Reproduce exactly, and only, the lines below from the one containing "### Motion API" through the one containing "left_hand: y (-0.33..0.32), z".

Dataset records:
########

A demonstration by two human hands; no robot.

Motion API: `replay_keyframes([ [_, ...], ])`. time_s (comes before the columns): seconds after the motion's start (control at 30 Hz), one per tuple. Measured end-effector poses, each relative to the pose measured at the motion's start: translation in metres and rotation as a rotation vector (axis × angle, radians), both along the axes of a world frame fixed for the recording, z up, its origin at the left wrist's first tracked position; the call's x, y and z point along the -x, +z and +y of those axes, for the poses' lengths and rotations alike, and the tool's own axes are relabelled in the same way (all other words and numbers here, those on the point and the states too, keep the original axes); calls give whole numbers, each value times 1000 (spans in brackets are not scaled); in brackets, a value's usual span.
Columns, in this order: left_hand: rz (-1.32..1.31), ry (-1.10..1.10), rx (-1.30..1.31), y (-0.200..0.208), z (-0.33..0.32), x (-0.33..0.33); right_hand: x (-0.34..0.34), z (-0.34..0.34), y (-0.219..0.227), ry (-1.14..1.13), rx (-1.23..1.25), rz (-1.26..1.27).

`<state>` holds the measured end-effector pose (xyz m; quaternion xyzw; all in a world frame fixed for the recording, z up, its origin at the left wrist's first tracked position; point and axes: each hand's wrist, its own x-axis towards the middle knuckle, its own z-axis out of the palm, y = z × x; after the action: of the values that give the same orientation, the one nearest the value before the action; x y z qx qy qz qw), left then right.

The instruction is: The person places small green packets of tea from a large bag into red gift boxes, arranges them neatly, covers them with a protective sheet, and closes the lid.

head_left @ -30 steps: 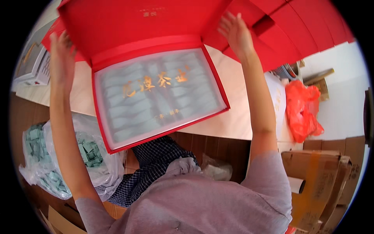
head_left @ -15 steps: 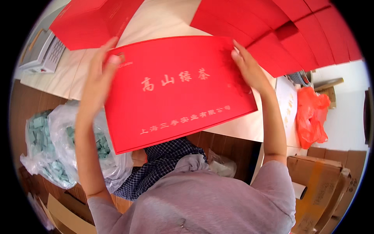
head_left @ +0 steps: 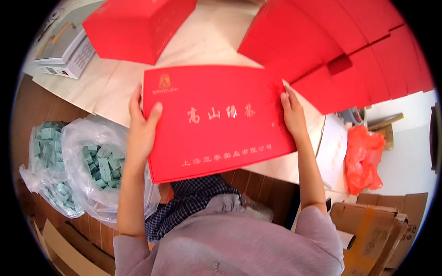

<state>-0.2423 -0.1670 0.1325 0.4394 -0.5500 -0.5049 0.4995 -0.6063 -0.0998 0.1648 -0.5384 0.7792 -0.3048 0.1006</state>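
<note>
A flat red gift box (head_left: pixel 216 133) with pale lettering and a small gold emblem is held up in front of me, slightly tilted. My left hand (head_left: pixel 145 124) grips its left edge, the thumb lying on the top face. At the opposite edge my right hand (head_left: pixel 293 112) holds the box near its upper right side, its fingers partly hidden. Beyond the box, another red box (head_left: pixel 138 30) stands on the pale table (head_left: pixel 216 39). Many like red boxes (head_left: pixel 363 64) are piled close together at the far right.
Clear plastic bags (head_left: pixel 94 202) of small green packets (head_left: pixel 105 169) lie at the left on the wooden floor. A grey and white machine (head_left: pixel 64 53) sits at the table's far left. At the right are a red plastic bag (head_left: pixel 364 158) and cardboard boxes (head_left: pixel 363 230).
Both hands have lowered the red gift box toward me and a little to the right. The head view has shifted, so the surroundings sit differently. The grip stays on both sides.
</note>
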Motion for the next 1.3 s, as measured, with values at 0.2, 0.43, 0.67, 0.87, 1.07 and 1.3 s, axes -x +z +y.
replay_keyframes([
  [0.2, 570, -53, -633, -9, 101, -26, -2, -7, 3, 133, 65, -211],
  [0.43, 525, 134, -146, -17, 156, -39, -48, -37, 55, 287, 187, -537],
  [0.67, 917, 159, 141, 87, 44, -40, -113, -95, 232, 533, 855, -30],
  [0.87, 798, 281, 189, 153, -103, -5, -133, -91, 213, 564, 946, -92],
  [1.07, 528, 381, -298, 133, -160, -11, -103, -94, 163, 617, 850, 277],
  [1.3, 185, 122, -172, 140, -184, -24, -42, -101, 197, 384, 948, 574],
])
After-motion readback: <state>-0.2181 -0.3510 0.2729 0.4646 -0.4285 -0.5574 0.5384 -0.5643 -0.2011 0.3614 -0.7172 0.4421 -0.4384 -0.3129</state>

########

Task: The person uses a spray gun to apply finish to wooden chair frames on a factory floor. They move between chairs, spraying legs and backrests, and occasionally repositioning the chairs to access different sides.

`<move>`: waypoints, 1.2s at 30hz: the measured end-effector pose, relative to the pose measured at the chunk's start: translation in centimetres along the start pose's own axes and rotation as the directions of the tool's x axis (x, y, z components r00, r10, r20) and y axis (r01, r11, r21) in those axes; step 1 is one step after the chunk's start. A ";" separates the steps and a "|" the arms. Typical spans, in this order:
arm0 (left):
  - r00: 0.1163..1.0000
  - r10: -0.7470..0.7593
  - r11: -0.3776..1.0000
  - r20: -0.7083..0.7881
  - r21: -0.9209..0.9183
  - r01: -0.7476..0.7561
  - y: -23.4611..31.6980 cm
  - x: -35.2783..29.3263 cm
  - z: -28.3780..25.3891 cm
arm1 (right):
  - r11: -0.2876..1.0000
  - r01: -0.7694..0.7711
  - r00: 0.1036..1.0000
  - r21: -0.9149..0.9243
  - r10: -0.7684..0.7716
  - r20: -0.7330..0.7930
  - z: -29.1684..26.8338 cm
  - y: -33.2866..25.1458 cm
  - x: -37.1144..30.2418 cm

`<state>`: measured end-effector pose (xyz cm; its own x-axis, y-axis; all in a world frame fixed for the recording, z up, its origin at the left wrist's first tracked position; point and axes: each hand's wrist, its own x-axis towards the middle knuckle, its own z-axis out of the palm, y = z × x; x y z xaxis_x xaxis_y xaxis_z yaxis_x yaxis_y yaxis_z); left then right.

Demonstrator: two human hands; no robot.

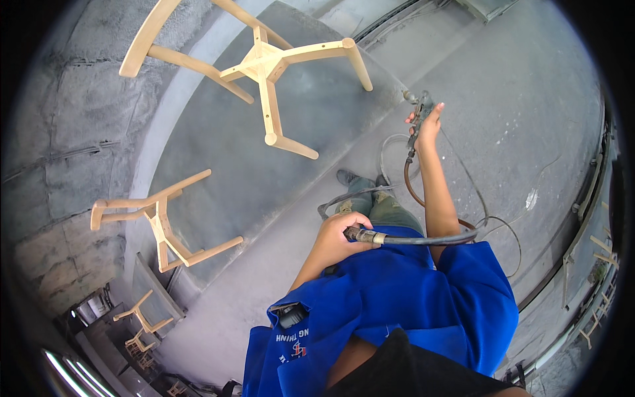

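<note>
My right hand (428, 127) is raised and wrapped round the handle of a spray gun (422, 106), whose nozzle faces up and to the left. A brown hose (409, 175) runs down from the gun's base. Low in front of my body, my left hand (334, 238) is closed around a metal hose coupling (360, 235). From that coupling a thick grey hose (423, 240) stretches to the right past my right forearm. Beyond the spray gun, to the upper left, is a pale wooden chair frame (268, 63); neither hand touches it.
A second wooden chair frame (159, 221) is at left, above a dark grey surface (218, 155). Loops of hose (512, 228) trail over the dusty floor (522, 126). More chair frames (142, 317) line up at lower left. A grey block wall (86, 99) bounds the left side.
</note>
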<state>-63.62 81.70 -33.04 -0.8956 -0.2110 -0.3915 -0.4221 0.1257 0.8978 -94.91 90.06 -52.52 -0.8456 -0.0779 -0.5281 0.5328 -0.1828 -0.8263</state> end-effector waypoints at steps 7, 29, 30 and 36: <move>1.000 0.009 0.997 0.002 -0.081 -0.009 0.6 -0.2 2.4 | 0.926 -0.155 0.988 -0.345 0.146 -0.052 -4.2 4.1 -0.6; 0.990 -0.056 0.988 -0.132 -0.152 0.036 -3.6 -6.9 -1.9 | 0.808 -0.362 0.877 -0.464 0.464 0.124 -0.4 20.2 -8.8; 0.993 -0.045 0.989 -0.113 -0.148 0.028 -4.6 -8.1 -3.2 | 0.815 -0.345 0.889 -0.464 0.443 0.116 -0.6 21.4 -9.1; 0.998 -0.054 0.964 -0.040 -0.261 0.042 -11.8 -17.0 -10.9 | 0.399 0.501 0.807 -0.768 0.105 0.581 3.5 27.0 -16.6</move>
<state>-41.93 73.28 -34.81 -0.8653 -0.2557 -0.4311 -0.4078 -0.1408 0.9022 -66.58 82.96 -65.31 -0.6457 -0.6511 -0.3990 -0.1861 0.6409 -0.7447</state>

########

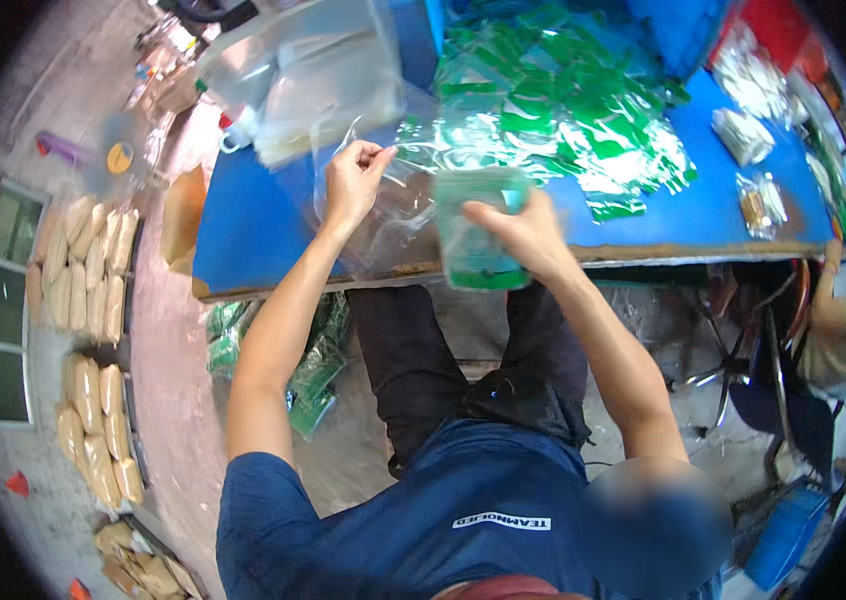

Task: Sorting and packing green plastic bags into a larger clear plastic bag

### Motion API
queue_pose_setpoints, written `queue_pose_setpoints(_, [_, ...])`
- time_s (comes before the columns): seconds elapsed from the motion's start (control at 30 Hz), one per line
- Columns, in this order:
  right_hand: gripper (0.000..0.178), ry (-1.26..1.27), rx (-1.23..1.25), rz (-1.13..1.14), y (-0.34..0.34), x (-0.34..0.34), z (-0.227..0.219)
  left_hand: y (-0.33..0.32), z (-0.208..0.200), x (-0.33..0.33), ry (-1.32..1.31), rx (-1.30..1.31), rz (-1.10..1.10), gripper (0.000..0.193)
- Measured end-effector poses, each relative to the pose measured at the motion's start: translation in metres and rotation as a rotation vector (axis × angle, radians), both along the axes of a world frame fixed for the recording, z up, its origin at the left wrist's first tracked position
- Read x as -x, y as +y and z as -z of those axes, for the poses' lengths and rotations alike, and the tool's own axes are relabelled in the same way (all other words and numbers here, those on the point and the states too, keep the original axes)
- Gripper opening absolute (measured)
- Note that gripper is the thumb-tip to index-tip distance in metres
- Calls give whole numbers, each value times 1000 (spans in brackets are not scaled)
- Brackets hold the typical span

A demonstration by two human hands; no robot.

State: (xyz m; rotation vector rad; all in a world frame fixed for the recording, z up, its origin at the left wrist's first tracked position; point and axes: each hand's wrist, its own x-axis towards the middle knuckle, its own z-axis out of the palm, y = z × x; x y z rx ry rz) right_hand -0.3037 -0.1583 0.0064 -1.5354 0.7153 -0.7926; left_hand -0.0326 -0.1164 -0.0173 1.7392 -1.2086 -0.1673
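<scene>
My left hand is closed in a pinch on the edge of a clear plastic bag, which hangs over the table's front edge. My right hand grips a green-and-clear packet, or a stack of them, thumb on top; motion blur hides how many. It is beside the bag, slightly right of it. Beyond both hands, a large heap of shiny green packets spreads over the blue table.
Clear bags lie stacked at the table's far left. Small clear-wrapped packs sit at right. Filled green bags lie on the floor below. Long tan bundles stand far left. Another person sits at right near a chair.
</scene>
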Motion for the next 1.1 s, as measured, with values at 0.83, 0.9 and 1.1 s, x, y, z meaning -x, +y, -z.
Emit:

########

FINAL ANSWER:
### Motion API
queue_pose_setpoints, written `queue_pose_setpoints(_, [_, ...])`
- time_s (comes before the columns): seconds elapsed from the motion's start (control at 30 Hz), one per line
- Columns, in this order:
  right_hand: gripper (0.000..0.178), ry (-1.26..1.27), rx (-1.23..1.25), rz (-1.13..1.14), y (-0.34..0.34), x (-0.34..0.34), z (-0.227..0.219)
  left_hand: y (-0.33..0.32), z (-0.208..0.200), x (-0.33..0.33), ry (-1.32..1.31), rx (-1.30..1.31), rz (-1.10..1.10), gripper (0.000..0.193)

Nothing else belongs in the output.